> Required work
Restate each line of the listing exactly, without carrying over any pictures.

====== Available data ======

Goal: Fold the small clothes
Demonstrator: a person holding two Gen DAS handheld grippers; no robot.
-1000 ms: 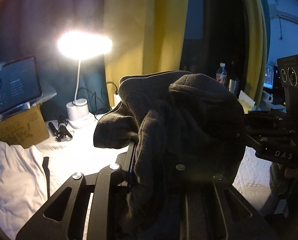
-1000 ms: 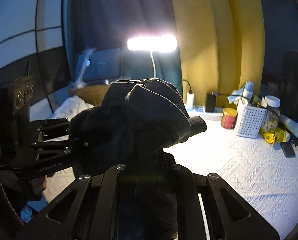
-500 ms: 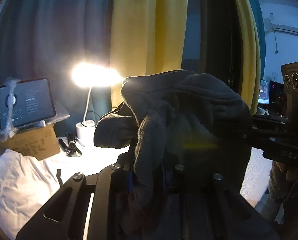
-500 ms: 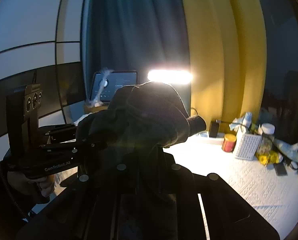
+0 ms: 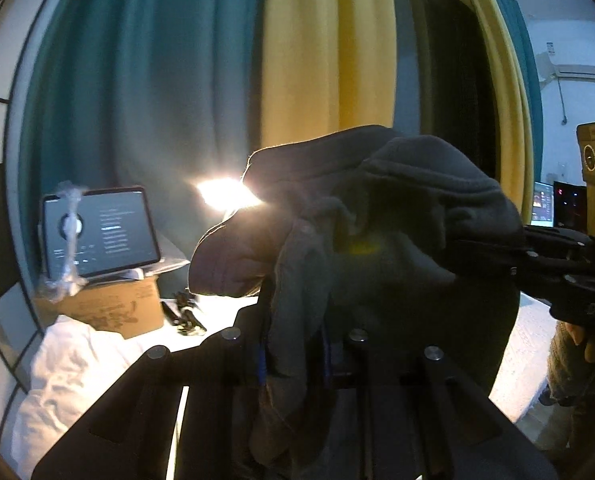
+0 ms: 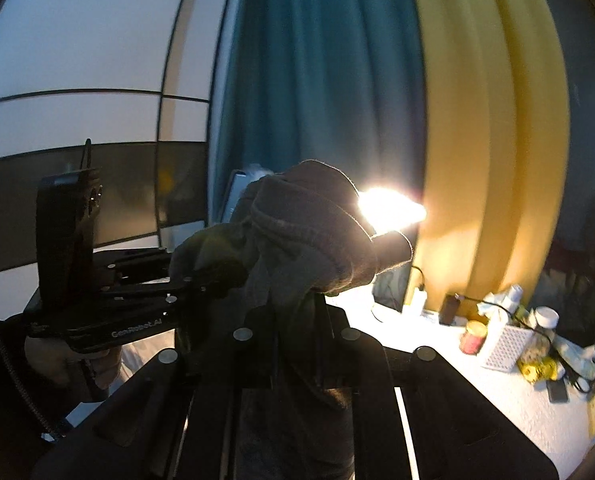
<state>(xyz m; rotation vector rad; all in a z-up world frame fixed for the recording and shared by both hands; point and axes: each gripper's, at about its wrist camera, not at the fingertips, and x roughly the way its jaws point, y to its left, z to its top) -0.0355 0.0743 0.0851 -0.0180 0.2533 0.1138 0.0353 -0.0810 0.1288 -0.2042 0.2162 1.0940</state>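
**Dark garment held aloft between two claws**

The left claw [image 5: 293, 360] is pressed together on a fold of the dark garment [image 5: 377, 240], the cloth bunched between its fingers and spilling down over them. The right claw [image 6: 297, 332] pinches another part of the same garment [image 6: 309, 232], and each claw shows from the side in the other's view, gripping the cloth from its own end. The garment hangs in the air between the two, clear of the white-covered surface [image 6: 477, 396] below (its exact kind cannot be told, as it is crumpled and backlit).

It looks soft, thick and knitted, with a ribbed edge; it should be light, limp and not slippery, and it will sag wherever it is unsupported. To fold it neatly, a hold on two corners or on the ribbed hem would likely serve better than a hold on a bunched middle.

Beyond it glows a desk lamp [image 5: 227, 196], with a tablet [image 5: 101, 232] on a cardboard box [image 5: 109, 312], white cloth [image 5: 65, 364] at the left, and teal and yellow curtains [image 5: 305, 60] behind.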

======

> Answer section
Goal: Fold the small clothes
Demonstrator: a person holding two Gen DAS handheld grippers; no robot.
-1000 ms: 
-1000 ms: 
-500 ms: 
-500 ms: 
+0 ms: 
+0 ms: 
<state>(xyz m; rotation vector rad; all in a z-up world frame fixed for the recording and shared by both hands; point and axes: each gripper's, at about its wrist camera, not at the fingertips, and x roughly the way its jaws point, y to its left, z to its top) -0.0355 0.0743 0.0851 -0.0180 0.2533 0.1138 0.0353 -0.0810 0.1288 -0.2042 0.2162 1.0940</state>
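**Dark garment held aloft between two claws**

The left claw [image 5: 293, 360] is pressed together on a fold of the dark garment [image 5: 377, 240], the cloth bunched between its fingers and spilling down over them. The right claw [image 6: 297, 332] pinches another part of the same garment [image 6: 309, 232], and each claw shows from the side in the other's view, gripping the cloth from its own end. The garment hangs in the air between the two, clear of the white-covered surface [image 6: 477, 396] below (its exact kind cannot be told, as it is crumpled and backlit).

It looks soft, thick and knitted, with a ribbed edge; it should be light, limp and not slippery, and it will sag wherever it is unsupported. To fold it neatly, a hold on two corners or on the ribbed hem would likely serve better than a hold on a bunched middle.

Beyond it glows a desk lamp [image 5: 227, 196], with a tablet [image 5: 101, 232] on a cardboard box [image 5: 109, 312], white cloth [image 5: 65, 364] at the left, and teal and yellow curtains [image 5: 305, 60] behind.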

With this, the exercise is done.